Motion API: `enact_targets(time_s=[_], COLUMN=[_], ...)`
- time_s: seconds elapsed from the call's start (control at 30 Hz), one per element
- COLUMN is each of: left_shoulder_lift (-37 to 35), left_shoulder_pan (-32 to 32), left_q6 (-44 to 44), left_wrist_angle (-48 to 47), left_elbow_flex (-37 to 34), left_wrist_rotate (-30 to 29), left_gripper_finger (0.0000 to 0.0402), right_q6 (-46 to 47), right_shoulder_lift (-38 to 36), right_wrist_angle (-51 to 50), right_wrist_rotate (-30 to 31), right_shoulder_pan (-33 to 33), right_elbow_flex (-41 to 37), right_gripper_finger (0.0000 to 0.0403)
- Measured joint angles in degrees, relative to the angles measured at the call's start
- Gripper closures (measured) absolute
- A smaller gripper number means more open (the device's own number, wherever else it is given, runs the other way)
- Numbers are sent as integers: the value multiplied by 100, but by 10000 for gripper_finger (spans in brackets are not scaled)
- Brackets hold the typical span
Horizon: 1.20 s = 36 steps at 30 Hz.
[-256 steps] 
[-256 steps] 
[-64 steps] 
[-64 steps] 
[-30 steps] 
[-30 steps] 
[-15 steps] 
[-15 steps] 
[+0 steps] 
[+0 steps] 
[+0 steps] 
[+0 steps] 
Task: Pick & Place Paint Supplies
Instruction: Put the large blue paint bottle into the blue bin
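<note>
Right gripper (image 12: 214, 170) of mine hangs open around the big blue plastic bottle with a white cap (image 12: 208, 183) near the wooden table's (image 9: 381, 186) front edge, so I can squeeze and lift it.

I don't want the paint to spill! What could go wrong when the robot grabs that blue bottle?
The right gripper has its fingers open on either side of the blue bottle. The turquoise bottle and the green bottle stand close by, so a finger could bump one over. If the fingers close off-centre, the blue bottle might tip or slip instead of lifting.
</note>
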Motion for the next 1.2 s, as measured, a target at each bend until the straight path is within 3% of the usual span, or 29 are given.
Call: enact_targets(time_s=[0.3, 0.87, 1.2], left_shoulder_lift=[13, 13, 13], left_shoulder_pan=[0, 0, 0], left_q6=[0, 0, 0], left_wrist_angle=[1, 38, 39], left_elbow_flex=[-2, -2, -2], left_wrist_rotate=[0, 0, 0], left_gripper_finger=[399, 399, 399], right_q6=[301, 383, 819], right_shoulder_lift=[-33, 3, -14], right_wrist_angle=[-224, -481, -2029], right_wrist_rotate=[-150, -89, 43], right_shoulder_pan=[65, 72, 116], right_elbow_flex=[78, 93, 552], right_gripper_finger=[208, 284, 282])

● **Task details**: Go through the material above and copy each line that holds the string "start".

● **Response to this task**:
- time_s: seconds elapsed from the call's start (control at 30 Hz), one per element
- Measured joint angles in degrees, relative to the angles measured at the call's start

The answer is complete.